## WORK INSTRUCTIONS
What you return must be an exact copy of the lines in the listing below between the line holding "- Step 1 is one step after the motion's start" and the line holding "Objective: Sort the", inclusive, and nothing more.

## DATA SHOWN
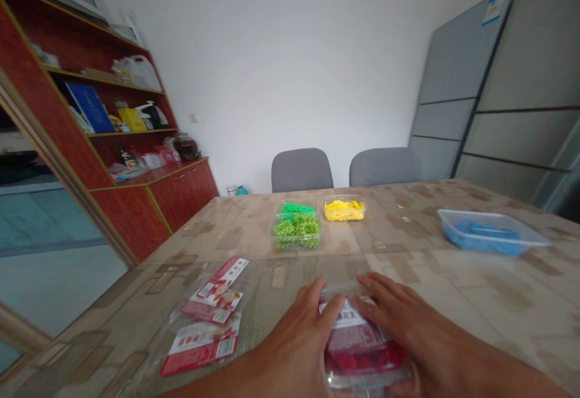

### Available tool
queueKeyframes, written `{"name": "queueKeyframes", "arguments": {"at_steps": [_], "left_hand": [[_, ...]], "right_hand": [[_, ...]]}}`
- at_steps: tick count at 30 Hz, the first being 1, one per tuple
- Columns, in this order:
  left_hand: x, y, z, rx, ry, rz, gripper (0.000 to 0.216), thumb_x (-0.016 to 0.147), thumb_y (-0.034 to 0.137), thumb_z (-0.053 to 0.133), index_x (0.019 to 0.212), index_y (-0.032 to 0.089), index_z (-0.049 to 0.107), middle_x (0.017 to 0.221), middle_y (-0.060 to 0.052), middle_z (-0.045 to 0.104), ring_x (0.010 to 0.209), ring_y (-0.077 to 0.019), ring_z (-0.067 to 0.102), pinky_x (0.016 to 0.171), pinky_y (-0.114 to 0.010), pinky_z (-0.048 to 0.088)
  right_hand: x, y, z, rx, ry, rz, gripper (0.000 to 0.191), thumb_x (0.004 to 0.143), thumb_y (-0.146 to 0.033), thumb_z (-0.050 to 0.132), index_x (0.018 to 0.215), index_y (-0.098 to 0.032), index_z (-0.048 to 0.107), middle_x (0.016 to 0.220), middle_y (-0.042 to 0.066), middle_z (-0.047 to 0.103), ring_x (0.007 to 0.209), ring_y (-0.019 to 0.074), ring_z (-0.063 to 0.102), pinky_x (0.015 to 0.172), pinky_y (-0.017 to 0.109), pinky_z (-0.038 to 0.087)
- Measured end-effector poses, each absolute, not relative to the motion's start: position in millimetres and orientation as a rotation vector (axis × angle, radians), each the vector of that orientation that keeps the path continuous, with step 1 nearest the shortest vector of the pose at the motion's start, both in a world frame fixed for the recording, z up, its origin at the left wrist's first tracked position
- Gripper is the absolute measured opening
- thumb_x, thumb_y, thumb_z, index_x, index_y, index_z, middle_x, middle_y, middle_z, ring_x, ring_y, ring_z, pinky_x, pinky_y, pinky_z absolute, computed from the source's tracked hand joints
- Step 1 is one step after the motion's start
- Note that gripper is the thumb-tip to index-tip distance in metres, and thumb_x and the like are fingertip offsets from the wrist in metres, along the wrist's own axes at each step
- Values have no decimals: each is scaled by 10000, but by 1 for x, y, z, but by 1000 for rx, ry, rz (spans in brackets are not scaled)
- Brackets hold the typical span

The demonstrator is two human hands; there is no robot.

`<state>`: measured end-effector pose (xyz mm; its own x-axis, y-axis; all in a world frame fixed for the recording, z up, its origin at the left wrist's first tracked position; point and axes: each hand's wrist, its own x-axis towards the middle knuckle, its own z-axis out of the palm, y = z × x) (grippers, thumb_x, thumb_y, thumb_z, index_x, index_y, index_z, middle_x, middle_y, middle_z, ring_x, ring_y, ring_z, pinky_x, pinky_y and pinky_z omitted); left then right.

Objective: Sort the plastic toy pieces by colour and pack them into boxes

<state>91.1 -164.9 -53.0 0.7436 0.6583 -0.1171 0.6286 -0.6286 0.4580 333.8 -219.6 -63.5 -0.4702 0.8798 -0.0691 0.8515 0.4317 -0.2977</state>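
A clear plastic lidded box of red pieces with a red-and-white label [362, 349] is shown on the patterned beige counter [453, 277], at the near edge and directly before the person. It is bracketed by both hands: the left hand [303, 331] is laid flat over the box's left side with the thumb across the label, and the right hand [399, 319] is spread over its right side, fingers extended forward. Neither hand is clenched; both are pressed open-palmed against the lid, so the box is steadied rather than lifted.

The step in hand is judged to be the handling of the lid, either its removal or its pressing shut; which of the two cannot be told from this view. For the next move a firm grip at the lid's rim would be called for, with the base held down so that the pieces are not spilled.

To the left, two clear plastic lids with red-and-white labels [212, 313] are lying loose on the counter. Farther off, near the counter's middle, a clear tub of light green pieces [296, 232], a clear tub of darker green pieces [296, 209] just behind it and a clear tub of yellow pieces [344, 209] are set close together. A shallow clear tray of blue pieces [492, 232] is placed well apart at the right.
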Motion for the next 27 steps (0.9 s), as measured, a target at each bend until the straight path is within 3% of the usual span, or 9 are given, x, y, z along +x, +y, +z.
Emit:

## ANSWER BOX
- Step 1 is one step after the motion's start
- Note that gripper is the thumb-tip to index-tip distance in metres, and thumb_x and the like are fingertip offsets from the wrist in metres, along the wrist's own axes at each step
- Values have no decimals: each is scaled by 10000, but by 1 for x, y, z, but by 1000 for rx, ry, rz (spans in brackets are not scaled)
- Brackets hold the typical span

The demonstrator is two human hands; there is no robot.

`<state>`: measured end-effector pose (xyz mm; its own x-axis, y-axis; all in a world frame fixed for the recording, z up, its origin at the left wrist's first tracked position; point and axes: each hand's wrist, its own x-axis towards the middle knuckle, its own z-axis out of the palm, y = z × x) (grippers, thumb_x, thumb_y, thumb_z, index_x, index_y, index_z, middle_x, middle_y, middle_z, ring_x, ring_y, ring_z, pinky_x, pinky_y and pinky_z omitted); left then right.

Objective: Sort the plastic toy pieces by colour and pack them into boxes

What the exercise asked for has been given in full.